What opponents said: More than two dozen pilots, flight instructors, flight schools and community aviation volunteers urged the council to reject landing fees, saying they would drive away training flights, reduce fuel sales and threaten local aviation jobs. "Landing fees would add significantly to student debt and make training prohibitively expensive," said Chad Renick of EAA Chapter 648 (timecode 2495). Flight-school representatives warned that routine training requires many pattern landings, so per-landing fees could multiply into substantial cost increases for student pilots.
Council direction and next steps: Council directed staff to consult with the FAA about permissible exemptions and nondiscrimination requirements, to issue a procurement for landing-fees administration, and to return with proposed rates, a public-notice schedule and analysis of alternatives such as hangar development, fuel-flowage adjustments, tie-down and lease-rate changes.
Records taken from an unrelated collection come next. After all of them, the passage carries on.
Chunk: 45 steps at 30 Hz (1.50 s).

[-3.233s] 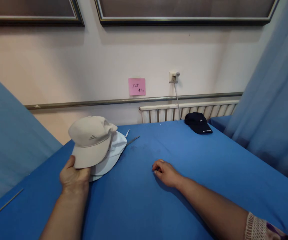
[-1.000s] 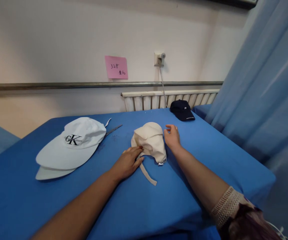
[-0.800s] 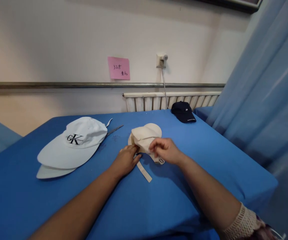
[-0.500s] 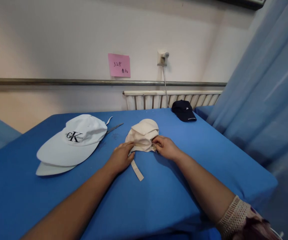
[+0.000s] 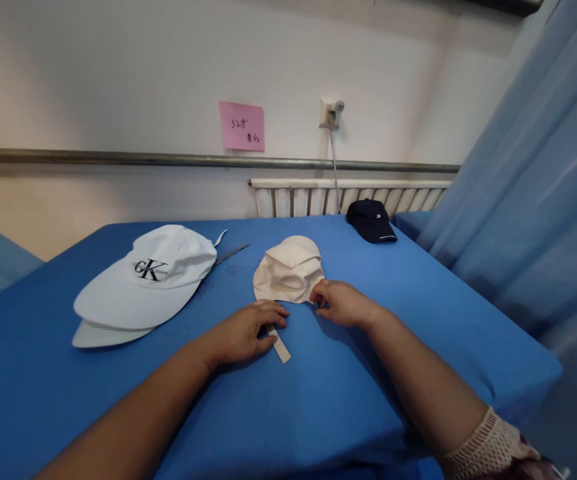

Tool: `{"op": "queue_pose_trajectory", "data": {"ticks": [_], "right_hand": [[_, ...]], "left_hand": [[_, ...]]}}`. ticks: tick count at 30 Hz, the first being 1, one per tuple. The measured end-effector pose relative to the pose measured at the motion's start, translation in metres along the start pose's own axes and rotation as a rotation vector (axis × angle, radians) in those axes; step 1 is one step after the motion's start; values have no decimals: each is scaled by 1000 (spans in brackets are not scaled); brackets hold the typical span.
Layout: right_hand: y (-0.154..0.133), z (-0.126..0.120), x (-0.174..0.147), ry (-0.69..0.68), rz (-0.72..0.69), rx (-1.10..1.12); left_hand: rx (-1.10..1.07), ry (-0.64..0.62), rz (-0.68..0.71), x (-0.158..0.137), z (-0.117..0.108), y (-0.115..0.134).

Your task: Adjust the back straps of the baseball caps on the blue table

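Observation:
A beige baseball cap (image 5: 293, 267) lies on the blue-covered table in front of me, its opening and back edge turned towards me. A loose beige strap (image 5: 281, 347) sticks out from it across the cover. Over this strap rests my left hand (image 5: 243, 332), fingers stretched out and thumb apart from them, near the cap's left lower edge. At the right lower edge of the cap, the fingers of my right hand (image 5: 343, 303) are pinched on the fabric. What lies under its fingertips is mostly hidden.
Stacked white caps (image 5: 148, 273) with black letters lie at the left, straps trailing behind. A black cap (image 5: 371, 220) sits at the far right corner. Beyond the blue table cover (image 5: 248, 407) are a radiator (image 5: 313, 200) and a wall rail; a blue curtain (image 5: 528, 167) hangs at right.
My left hand has come off the cap's left edge and moved right and nearer, onto the strap. My right hand has shifted slightly right and down along the cap's edge.

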State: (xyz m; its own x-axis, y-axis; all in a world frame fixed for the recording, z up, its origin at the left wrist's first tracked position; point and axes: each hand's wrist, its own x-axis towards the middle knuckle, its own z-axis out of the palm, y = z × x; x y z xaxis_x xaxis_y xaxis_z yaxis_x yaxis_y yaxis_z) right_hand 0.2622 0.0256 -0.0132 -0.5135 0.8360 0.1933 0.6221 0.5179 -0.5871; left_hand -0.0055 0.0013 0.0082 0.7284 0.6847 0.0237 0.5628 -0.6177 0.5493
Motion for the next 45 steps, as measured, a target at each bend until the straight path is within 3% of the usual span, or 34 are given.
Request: {"op": "queue_pose_trajectory", "data": {"ticks": [4,10,12,18,20,28,35,39,45], "right_hand": [[6,7,3,-22,52,94],[17,17,8,-55,136,686],[17,18,9,-63,128,725],[2,9,1,12,68,40],[-4,6,-2,3,68,-84],[-9,12,0,-37,95,-281],[-22,11,-1,-38,64,-312],[-36,7,-3,-103,74,-366],[-42,10,-1,-148,50,-519]], "left_hand": [[-2,-18,-3,-1,1,-3],[-52,-58,11,-3,-2,-4],[-57,-55,12,-2,-1,-4],[-48,-28,2,-1,1,-2],[-23,-7,-5,0,2,-2],[125,61,-32,5,10,-1],[136,131,-79,10,16,0],[14,201,-198,13,19,-2],[-207,279,-227,17,27,-4]]}}
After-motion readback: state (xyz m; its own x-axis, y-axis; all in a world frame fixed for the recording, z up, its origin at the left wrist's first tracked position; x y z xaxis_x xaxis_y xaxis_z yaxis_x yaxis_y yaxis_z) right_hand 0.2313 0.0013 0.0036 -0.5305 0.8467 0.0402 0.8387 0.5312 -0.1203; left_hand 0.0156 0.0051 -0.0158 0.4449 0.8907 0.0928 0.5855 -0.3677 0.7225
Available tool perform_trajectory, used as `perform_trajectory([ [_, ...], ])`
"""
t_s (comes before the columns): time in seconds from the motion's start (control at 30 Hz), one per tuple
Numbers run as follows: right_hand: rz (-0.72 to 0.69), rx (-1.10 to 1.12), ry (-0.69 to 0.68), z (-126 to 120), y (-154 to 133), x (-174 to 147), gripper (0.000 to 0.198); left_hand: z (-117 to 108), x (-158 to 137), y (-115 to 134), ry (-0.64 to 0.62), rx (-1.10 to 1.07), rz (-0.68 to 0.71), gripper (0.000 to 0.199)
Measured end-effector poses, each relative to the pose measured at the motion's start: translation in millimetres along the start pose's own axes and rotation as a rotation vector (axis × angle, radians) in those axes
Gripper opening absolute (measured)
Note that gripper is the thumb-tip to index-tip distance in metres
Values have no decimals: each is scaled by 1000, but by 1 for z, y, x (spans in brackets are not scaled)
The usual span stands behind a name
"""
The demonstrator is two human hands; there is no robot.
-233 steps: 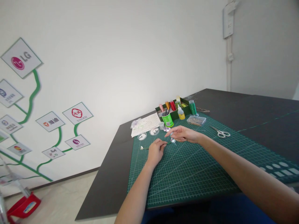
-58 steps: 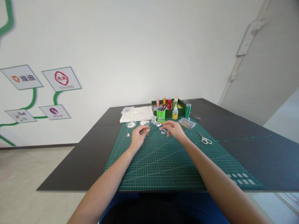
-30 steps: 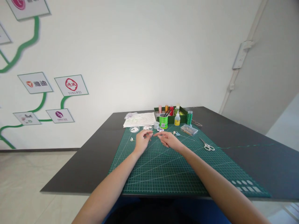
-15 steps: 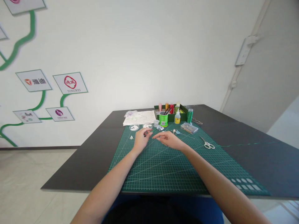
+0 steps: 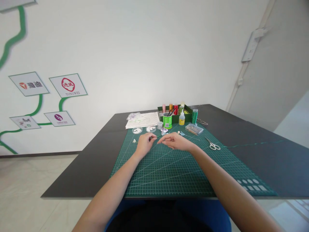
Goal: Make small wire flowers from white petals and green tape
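Here's the left hand (image 5: 145,143), front-left of the bright green cup (image 5: 167,121), thumb and fingertips pinching a thin green stem (image 5: 158,136)! Its white flower (image 5: 134,141) sits farther left of that cup. In front of the cup, the right hand (image 5: 175,141) points inward, fingers together; whether it grips anything, I can't tell. Glue bottle (image 5: 182,119) just right of the cup, white-handled scissors (image 5: 212,144) farther right!

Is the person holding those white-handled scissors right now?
No, the scissors lie on the green cutting mat, apart from both the left hand and the right hand.
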State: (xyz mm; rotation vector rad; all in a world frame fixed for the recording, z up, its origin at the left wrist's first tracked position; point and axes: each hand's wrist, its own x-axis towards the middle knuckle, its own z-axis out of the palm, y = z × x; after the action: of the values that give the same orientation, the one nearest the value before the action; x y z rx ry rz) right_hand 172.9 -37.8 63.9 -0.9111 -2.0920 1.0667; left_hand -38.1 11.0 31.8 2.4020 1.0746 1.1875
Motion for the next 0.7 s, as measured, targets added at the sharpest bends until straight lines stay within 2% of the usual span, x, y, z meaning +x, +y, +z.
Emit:
perform_trajectory([
  [0.13,-20,-3,-10,-2,-1,-1,39,-1,-1,0,-91,85,38,9],
  [0.3,-30,36,66,-3,-4,-1,39,-1,-2,3,-148,125,88,12],
  [0.7,-52,158,211,-22,3,-7,46,3,-5,11,-282,14,183,15],
])
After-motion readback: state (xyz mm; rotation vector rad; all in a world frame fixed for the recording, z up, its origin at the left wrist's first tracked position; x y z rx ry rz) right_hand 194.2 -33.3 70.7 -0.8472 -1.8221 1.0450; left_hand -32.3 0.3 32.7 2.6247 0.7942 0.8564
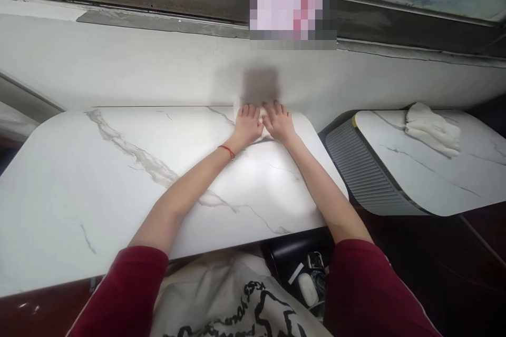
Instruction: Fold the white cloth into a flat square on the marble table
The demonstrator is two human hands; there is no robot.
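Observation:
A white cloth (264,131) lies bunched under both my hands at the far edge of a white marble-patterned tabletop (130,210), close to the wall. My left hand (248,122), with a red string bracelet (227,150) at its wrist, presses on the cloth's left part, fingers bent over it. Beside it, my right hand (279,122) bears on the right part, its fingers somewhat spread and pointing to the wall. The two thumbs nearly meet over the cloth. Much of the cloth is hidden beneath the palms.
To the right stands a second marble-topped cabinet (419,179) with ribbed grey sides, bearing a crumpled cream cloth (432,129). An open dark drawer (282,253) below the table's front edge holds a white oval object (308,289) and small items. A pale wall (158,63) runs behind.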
The city attorney and staff noted the FAA will review fee practices only if challenged under federal grant assurances; the FAA does not “approve” landing fees in advance but will assess legal consistency if a complaint is filed.
A note on process: The ordinance approved on first reading establishes the authority for landing fees; any effective fee schedule will be adopted later after required posting, Airport Advisory Board review, and another council vote. Council members who opposed advancing the ordinance said they wanted additional studies (economic impact, hangar development scenarios, comparisons to airports that adopted fees) before empowering staff to pursue a fee program.
Looking ahead: Staff said the council’s forthcoming choices include (a) whether to exempt based aircraft/hangar leases and/or student training flights; (b) whether to use a per-1,000-pound weight formula or a flat fee; and (c) how to administer and enforce fees. Council members requested examples from peer airports, data on likely traffic change if fees are imposed, and the outcomes of airport authorities and hangar-development options that might generate stable revenue without per-landing charges.
Ending: The landing-fees ordinance now goes to a formal rates-and-charges process and a second council reading, with public notice and further opportunities for comment. Staff estimated that, depending on the chosen model and whether the city requires full internal cost allocations, the airport would need on the order of $230,000–$420,000 annually in new revenue to cover full costs and capital-match expectations; council will consider those targets in setting a final fee schedule.